In that same poll, 61 percent disapprove of Trump’s handling of the protests, while 35 percent approve.

And I can’t imagine that would improve after Trump tweeted a bizarre conspiracy theory about 75-year-old Martin Gugino, who is still hospitalized after being shoved by Buffalo police, saying he “could be an ANTIFA provocateur” and “fell harder than was pushed. Could be a setup?” His lawyer denies that, and two officers have been charged with assault.

But if the tone of the president’s rhetoric isn’t matching the moment, people who have watched their cities burn surely want law and order, even if they are disgusted by police mistreatment of blacks. And that’s why “defund the police” is such a toxic slogan, except perhaps on the Minneapolis City Council.
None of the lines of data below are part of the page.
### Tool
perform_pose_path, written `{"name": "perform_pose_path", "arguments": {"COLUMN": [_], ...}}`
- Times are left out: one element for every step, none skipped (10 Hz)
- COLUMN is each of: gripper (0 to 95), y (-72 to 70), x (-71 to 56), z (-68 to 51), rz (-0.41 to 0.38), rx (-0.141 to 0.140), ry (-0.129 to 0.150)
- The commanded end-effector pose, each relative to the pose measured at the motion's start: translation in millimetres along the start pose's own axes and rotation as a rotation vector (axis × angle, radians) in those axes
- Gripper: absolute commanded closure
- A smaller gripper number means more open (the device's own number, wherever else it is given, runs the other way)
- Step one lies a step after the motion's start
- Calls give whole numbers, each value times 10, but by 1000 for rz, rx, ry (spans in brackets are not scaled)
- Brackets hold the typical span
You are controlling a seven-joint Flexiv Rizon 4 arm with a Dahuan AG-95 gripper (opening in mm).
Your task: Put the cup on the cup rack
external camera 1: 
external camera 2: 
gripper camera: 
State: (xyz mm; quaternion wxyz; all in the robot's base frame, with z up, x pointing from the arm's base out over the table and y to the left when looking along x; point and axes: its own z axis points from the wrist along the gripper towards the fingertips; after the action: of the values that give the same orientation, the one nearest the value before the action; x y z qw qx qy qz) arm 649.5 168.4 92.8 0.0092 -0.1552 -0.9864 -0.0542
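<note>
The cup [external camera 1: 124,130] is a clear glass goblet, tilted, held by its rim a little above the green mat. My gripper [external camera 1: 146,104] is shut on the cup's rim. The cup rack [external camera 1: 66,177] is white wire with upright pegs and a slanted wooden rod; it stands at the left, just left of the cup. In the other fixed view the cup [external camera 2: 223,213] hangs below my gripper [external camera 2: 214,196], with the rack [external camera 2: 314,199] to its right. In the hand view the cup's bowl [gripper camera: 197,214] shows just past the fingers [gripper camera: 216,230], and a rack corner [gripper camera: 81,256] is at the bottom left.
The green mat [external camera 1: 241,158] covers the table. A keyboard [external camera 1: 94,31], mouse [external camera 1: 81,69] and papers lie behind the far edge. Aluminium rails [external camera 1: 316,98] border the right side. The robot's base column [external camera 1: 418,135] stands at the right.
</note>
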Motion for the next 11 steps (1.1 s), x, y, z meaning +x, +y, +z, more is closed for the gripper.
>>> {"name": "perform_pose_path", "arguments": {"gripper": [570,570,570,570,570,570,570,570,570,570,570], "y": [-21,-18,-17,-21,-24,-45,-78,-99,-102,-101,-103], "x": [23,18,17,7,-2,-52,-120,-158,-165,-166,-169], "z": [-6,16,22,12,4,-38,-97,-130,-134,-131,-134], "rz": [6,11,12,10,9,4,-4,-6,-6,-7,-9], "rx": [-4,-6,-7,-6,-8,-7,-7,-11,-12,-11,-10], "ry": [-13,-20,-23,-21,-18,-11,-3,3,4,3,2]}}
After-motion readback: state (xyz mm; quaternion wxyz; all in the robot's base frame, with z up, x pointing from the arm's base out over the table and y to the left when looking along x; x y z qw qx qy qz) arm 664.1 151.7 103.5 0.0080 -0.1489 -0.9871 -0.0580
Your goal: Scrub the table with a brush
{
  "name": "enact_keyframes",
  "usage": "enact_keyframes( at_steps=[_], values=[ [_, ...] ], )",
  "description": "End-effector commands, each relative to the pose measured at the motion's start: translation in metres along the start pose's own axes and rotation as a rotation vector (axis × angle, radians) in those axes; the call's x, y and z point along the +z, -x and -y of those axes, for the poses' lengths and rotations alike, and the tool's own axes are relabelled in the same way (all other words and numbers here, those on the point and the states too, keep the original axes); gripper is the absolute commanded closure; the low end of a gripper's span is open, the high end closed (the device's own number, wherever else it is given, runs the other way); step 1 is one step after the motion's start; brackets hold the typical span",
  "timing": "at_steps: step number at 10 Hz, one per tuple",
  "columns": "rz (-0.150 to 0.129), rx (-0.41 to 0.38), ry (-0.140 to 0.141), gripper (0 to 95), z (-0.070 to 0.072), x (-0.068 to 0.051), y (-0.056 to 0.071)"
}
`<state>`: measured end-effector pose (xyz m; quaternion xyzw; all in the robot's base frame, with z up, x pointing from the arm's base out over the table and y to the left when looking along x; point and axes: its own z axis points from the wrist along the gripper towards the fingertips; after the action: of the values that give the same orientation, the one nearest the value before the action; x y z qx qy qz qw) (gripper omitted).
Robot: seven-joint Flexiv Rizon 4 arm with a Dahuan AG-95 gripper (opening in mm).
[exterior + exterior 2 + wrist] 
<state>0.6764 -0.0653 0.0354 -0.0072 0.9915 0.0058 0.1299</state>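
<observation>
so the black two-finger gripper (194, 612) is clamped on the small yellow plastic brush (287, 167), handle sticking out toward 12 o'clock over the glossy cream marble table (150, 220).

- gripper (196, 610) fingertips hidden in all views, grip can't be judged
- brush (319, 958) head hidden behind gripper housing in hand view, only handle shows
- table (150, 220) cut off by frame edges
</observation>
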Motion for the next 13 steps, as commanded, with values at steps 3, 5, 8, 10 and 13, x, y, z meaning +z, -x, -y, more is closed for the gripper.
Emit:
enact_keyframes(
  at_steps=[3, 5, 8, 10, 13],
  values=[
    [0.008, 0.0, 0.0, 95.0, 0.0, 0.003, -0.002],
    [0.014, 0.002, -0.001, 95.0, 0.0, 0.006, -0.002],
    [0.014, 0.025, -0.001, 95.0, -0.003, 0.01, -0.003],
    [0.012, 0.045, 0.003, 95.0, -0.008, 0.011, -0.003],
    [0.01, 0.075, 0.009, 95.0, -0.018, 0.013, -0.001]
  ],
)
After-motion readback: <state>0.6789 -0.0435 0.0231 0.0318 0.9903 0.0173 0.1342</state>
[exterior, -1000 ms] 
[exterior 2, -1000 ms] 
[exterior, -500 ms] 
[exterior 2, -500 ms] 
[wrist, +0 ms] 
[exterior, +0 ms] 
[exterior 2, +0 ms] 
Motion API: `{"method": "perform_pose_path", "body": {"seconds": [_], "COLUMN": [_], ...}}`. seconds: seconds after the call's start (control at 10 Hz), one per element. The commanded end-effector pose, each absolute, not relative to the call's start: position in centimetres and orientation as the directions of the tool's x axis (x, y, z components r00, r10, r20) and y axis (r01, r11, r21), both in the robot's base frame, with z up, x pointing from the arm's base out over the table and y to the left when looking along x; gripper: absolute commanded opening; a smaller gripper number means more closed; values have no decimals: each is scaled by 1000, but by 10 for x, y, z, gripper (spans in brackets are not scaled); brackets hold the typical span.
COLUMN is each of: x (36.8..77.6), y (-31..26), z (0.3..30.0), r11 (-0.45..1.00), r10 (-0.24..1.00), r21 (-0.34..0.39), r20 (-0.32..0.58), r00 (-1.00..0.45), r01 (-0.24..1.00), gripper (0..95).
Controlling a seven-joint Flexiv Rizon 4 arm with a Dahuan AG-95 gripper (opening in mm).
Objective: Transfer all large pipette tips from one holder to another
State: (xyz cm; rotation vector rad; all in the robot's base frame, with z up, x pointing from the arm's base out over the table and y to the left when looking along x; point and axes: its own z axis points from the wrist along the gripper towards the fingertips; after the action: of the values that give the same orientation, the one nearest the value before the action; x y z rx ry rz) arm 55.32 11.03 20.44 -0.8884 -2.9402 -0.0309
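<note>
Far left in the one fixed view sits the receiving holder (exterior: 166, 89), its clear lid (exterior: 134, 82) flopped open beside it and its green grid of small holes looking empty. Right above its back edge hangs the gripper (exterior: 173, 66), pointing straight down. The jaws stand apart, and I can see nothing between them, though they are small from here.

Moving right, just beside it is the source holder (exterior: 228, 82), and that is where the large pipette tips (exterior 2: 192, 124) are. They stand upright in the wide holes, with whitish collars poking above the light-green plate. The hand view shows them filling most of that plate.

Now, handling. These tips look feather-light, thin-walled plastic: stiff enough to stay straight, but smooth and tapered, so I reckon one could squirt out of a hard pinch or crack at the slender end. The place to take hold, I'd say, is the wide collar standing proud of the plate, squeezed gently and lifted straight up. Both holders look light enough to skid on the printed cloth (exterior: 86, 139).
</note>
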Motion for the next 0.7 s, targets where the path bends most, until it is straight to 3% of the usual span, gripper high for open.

Without police, who would respond to robberies, domestic violence, gang shootings?

Even Bernie Sanders tells the New Yorker “we want to redefine what police departments do,” not defund them.

For those who say they just want to replace the existing departments with better ones that have a new mission, I’d ask, why are you using the word defund? You want police reform, and you still need to hire and train officers.

Congressional Democrats, who took a knee at the Capitol, rolled out a bill that would, among other things, ban chokeholds, end racial profiling and make it easier to sue police officers who unjustly kill or injure people. The president has offered no police reforms, saying 99 percent of officers are good people.

Some mayors, such as New York’s Bill de Blasio and Eric Garcetti in Los Angeles, are pushing to cut their police budgets and divert the money to social services, which may be good politics but doesn’t get at the root problem.

If Biden strongly opposes the defunding movement, he’ll draw the wrath of left-wing activists. But they’ve opposed him since the day he got in the race. Liberals journalists agreed he was too old, too out of touch and insufficiently woke. Yet he clobbered his opponents, in no small part because of overwhelming support from African-Americans.

Both Trump and Biden will try to cast this election as a referendum on who is best equipped to protect the country--from a pandemic, from economic ruin, from police brutality, from rioters. The outcome may ride on how those terms are defined.